WORK REQUIRED
From the line containing "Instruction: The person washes" down to the last line of the entries, print each line exactly and leave the pictures out.

Source records
============================================================

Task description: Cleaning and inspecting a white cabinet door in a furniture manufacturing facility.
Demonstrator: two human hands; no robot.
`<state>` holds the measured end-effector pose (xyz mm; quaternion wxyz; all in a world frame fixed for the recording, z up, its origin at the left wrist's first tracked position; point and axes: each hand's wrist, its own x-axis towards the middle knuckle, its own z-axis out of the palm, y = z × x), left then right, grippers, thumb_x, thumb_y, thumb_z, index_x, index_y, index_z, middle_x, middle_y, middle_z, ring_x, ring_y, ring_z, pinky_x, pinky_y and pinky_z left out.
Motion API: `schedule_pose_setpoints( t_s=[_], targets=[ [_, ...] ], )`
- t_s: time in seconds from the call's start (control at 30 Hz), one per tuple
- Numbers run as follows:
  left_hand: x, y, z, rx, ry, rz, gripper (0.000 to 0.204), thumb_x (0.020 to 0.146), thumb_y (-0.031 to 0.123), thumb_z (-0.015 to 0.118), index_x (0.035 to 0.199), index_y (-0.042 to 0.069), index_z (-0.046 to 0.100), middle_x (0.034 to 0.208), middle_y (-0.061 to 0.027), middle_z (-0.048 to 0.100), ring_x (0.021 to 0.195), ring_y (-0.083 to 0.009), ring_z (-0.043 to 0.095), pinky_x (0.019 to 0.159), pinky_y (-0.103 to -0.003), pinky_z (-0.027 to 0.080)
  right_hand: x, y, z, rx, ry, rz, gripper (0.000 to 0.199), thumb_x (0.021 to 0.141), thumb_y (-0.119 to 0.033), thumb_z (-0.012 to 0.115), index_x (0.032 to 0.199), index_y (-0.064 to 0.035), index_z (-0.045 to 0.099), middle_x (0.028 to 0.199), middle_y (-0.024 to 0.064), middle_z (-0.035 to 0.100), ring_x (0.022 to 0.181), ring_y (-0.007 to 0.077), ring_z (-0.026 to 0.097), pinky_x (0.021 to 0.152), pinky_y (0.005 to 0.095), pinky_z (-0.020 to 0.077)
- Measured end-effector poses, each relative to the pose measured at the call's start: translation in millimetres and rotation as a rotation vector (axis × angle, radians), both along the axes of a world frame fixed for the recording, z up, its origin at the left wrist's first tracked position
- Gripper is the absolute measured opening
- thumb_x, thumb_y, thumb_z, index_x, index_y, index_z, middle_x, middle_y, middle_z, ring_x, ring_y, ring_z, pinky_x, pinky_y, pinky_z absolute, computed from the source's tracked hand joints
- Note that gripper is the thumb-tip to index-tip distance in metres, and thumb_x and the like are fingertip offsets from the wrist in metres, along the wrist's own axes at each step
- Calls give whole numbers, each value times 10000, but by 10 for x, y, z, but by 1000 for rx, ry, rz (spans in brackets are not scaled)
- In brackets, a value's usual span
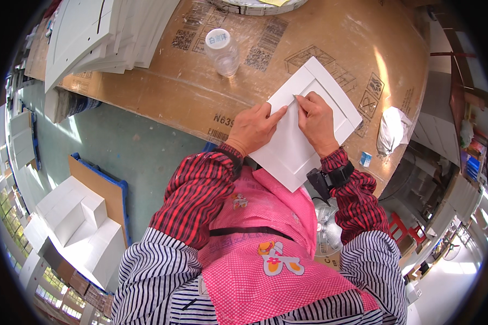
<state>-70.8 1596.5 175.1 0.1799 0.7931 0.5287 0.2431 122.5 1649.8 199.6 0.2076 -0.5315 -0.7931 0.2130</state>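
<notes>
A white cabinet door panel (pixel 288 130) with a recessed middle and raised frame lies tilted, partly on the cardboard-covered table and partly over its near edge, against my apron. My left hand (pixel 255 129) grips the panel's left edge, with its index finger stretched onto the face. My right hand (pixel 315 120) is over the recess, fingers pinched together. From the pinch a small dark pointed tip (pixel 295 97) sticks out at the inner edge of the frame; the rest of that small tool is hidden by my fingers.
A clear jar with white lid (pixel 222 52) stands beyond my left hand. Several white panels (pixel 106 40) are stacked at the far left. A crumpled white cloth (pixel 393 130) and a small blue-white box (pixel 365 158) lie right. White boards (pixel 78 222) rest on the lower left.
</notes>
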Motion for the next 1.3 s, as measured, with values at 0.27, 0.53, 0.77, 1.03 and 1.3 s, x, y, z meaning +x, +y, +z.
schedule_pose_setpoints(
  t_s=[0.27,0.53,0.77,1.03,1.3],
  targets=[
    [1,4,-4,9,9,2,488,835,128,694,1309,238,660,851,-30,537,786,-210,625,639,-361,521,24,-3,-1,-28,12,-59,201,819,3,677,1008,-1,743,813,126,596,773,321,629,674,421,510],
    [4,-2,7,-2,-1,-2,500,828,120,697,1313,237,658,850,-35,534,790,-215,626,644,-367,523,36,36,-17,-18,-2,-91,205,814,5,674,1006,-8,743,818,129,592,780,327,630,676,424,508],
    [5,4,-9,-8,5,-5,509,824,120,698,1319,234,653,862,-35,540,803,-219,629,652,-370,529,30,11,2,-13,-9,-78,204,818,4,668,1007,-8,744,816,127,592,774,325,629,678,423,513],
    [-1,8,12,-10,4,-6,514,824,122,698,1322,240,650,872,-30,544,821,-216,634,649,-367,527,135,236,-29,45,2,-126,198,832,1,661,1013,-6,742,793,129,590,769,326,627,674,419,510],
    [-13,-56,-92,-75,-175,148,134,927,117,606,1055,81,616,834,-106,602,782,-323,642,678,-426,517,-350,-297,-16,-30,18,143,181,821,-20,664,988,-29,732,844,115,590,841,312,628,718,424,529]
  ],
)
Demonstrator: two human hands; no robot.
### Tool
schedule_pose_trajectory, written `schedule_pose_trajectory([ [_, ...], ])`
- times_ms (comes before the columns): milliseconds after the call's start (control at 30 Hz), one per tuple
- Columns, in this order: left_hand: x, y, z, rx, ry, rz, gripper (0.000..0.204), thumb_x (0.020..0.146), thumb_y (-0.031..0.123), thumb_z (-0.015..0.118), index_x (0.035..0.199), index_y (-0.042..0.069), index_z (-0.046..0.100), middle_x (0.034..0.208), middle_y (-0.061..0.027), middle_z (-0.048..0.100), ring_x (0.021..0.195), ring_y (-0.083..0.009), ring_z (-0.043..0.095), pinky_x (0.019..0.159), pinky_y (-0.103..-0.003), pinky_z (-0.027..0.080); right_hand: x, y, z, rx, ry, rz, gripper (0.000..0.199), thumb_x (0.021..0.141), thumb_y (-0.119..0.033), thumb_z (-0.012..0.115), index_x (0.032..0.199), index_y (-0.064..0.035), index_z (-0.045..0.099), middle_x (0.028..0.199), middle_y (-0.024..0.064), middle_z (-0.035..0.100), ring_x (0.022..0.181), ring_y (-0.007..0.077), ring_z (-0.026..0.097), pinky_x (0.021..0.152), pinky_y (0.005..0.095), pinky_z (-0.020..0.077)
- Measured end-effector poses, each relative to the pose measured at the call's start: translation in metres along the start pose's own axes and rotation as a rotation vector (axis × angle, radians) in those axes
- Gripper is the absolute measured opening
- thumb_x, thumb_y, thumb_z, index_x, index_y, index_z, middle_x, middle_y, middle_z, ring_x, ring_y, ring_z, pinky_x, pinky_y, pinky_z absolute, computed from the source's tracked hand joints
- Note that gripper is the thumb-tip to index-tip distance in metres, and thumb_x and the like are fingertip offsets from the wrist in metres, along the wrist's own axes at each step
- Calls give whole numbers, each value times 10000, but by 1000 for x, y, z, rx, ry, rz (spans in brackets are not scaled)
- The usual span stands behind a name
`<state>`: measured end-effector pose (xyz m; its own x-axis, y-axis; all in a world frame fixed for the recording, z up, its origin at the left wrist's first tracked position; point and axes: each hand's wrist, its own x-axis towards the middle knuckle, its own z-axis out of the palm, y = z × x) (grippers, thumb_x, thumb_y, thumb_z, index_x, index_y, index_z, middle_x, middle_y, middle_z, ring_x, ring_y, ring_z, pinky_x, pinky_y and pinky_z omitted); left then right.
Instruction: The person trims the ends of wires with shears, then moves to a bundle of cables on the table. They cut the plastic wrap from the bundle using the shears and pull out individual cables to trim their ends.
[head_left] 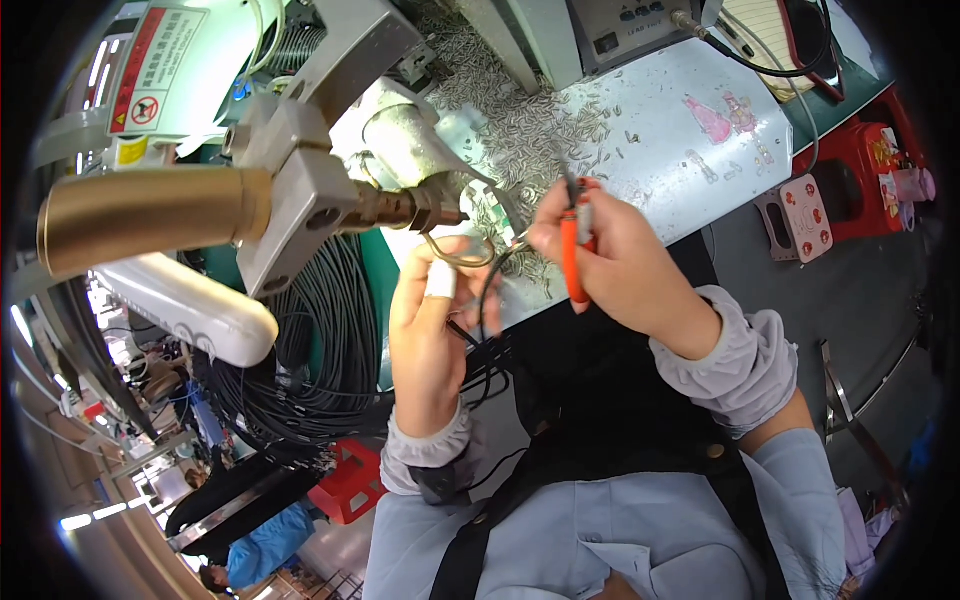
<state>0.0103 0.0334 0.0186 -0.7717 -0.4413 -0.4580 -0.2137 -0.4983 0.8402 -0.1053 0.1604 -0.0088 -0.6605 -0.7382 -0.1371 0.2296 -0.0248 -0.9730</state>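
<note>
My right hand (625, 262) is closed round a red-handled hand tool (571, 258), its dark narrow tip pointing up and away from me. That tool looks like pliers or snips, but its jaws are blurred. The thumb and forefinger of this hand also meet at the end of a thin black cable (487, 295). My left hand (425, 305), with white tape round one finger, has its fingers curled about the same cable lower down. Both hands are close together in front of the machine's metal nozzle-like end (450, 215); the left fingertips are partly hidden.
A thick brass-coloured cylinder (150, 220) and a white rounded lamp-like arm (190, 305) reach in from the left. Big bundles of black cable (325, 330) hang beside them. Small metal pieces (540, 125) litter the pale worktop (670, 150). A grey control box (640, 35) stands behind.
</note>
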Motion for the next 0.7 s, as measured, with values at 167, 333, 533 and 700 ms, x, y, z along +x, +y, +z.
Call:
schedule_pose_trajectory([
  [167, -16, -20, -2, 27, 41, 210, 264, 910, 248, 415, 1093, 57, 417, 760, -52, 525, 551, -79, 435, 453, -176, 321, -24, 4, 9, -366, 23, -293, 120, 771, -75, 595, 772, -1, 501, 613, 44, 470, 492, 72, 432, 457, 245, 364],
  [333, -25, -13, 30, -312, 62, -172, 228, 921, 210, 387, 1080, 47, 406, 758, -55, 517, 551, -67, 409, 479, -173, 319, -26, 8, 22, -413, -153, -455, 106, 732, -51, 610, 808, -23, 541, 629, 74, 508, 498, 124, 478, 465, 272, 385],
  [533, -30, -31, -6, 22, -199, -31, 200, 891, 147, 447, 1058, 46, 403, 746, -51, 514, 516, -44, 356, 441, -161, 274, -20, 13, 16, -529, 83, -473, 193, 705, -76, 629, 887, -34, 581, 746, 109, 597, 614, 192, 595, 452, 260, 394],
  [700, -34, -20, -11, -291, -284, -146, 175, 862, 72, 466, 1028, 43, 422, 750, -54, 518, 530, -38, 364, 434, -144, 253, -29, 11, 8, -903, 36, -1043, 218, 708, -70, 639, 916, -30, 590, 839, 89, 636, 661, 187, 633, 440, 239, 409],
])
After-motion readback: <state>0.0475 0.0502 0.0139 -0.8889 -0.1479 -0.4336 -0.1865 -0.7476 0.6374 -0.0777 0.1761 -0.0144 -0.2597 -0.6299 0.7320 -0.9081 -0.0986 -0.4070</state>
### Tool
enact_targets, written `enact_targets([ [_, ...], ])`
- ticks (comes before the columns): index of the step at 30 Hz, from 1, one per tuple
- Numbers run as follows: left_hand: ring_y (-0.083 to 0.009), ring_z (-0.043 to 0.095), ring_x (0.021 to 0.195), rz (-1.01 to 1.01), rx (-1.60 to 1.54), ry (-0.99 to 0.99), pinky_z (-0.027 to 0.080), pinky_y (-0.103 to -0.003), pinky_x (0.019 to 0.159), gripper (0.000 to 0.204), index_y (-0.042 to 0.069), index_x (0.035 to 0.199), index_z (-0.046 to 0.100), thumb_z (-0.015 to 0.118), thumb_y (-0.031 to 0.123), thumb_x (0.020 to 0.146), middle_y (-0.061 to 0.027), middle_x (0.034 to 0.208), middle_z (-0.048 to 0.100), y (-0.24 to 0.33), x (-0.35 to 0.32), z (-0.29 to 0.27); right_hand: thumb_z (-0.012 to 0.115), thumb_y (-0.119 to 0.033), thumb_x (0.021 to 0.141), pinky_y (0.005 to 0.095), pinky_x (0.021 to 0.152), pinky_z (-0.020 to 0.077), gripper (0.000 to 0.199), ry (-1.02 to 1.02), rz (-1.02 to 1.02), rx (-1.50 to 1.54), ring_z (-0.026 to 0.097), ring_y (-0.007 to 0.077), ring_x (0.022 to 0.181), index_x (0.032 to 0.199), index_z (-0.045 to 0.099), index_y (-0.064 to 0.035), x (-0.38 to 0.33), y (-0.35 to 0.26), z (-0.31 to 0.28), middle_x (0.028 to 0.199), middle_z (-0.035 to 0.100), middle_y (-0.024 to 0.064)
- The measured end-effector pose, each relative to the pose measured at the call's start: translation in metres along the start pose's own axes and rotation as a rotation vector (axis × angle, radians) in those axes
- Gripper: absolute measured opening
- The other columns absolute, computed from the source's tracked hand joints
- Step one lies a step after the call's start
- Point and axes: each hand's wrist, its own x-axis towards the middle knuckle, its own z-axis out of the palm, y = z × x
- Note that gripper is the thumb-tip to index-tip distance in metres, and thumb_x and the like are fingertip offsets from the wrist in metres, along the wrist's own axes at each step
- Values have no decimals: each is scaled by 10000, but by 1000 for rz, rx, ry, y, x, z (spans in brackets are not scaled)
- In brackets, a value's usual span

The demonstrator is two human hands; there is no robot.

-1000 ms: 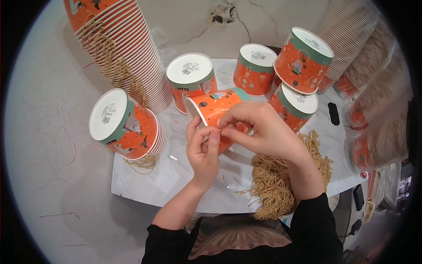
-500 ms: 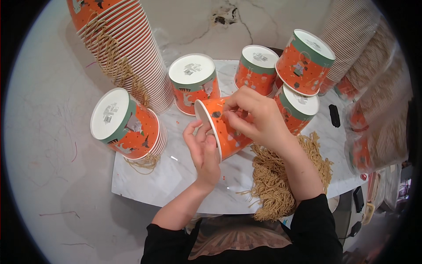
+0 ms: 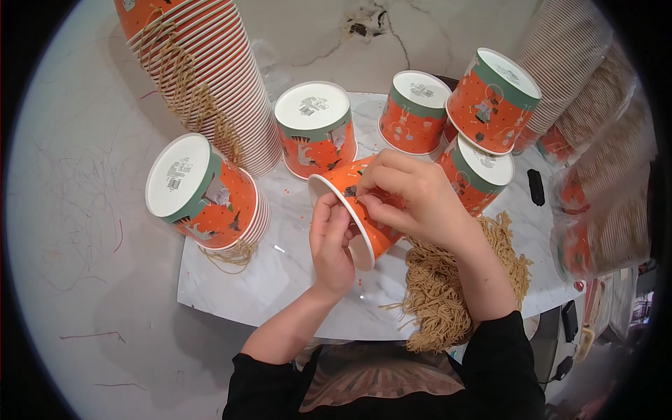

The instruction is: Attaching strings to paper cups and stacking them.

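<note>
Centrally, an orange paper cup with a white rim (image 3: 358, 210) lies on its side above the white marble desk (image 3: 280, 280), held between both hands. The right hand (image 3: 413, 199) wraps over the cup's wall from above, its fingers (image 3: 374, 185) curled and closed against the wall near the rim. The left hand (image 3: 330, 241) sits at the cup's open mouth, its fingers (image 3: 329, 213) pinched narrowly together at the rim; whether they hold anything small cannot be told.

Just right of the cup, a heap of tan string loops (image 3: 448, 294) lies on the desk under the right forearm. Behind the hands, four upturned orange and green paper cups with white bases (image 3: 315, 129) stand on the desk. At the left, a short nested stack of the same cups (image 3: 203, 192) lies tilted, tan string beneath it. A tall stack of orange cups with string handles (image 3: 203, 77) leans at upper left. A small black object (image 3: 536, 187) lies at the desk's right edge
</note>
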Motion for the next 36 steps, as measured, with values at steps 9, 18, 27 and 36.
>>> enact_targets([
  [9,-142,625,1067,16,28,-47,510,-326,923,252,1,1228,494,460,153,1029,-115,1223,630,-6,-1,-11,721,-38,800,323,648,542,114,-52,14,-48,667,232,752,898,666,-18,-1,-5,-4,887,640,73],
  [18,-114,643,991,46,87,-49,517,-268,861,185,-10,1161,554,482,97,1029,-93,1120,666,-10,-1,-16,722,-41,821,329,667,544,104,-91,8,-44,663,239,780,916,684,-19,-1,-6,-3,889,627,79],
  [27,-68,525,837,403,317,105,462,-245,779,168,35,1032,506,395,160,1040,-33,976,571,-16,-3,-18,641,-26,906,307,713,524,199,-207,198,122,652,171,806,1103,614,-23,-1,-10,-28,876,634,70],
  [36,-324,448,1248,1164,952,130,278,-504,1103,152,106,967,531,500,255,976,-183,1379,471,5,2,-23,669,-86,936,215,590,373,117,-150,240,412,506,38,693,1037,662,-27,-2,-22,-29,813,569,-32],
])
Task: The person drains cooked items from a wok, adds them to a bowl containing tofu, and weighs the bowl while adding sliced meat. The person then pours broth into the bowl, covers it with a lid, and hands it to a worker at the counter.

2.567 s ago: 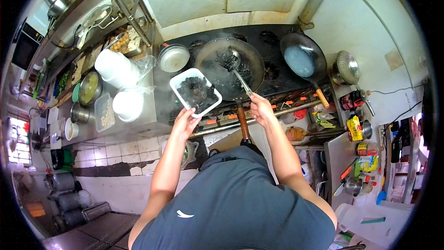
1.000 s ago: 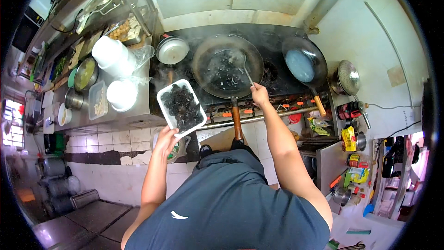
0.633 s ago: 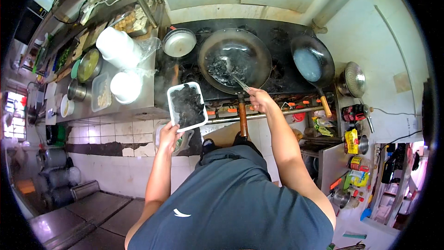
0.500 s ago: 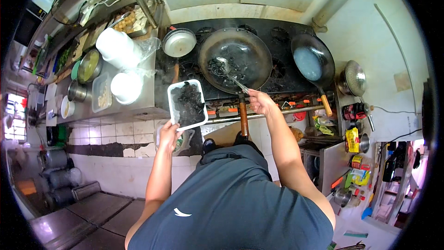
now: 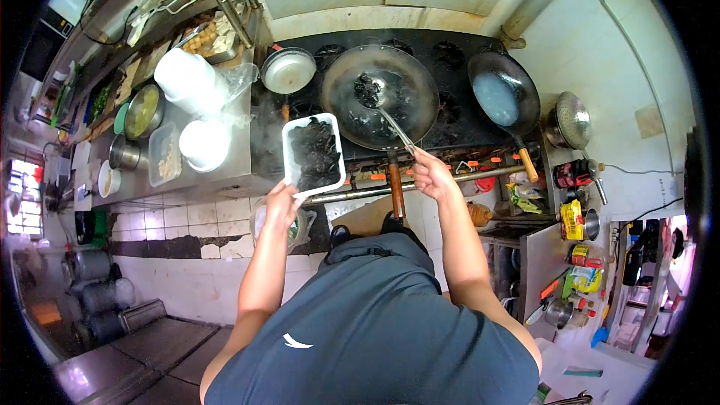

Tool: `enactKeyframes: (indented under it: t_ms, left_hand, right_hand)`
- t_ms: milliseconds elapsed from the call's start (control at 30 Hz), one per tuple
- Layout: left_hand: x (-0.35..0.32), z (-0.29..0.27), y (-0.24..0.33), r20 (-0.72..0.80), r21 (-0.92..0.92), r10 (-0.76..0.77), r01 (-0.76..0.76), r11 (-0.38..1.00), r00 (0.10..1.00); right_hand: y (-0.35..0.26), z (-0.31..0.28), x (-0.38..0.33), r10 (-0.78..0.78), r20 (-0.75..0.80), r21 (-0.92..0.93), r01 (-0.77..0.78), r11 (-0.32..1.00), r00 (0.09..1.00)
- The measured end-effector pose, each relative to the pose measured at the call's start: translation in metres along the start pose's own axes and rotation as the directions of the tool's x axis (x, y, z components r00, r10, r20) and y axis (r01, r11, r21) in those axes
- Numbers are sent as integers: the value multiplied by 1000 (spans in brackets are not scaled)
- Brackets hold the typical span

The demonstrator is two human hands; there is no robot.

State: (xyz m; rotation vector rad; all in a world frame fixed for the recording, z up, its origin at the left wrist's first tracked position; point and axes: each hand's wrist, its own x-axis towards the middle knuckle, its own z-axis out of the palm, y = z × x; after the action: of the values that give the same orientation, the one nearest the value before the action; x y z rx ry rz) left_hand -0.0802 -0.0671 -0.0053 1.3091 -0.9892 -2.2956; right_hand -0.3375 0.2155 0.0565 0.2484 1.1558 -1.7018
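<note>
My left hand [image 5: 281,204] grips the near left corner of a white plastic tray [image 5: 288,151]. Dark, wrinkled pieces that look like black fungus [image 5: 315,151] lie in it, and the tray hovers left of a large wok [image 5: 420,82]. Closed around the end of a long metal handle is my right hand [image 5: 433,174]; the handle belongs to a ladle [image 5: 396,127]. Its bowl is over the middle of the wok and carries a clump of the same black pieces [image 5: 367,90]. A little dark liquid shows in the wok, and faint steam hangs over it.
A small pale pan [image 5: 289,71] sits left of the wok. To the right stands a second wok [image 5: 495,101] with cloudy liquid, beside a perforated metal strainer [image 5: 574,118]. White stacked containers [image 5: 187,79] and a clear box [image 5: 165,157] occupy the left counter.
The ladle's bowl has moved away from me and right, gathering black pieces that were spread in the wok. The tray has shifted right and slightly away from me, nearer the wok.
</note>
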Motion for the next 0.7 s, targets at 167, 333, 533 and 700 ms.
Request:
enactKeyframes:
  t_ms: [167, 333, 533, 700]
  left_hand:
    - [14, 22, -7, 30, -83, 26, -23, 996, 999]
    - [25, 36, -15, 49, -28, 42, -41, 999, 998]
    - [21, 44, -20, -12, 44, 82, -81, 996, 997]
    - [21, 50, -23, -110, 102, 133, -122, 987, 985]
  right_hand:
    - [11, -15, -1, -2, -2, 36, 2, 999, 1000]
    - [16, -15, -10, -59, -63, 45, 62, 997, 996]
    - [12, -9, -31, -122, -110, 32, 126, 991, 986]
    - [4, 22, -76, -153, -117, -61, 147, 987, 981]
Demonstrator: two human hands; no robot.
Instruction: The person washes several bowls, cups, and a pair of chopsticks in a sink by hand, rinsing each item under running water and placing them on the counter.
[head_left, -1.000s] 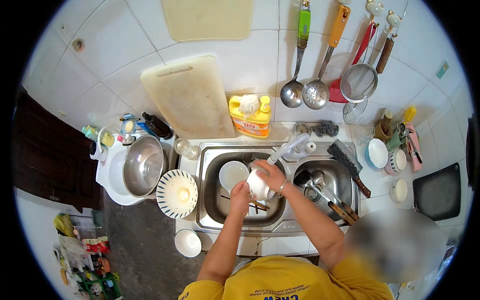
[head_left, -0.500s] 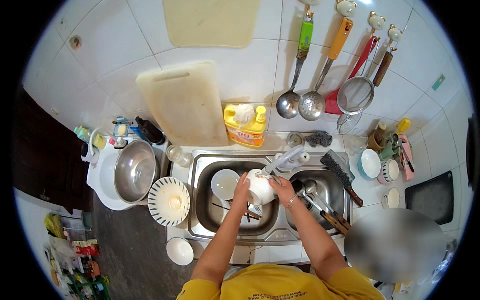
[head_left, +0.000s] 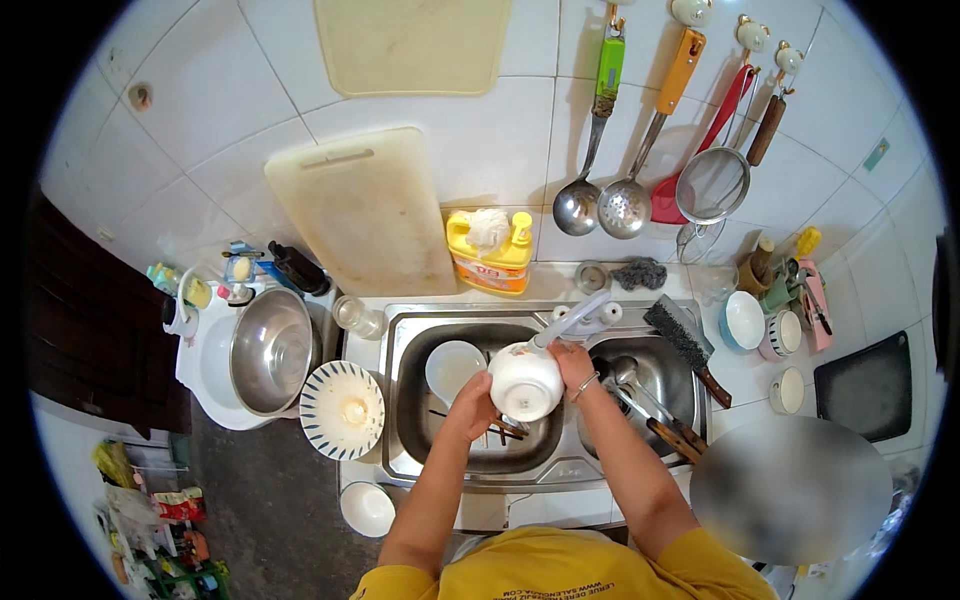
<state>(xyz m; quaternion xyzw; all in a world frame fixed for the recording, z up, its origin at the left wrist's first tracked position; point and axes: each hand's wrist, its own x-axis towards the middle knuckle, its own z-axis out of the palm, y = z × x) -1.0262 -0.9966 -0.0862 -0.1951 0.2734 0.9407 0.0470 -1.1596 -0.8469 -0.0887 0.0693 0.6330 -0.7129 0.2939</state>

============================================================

OUTPUT FOR THIS EXERCISE
Instruction: The person washes several bowls, cups, and a pair of chopsticks in a sink by hand, rinsing each item under running water and placing them on the counter.
[head_left, -1.000s] 
[head_left, -0.500s] 
[head_left, +0.000s] 
<state>(xyz m; quaternion xyzw; all in a world frame fixed for the recording, z up, its origin at the left wrist's first tracked position; point and axes: each hand's wrist, its own x-axis towards the middle knuckle, its own z-axis out of the palm, y = z × x) -1.0262 -0.9966 -0.0862 -0.1951 0.2734 0.9407 0.0470 -1.1596 -0.8469 -0.0887 0.0693 0.6330 -0.7129 0.2939</state>

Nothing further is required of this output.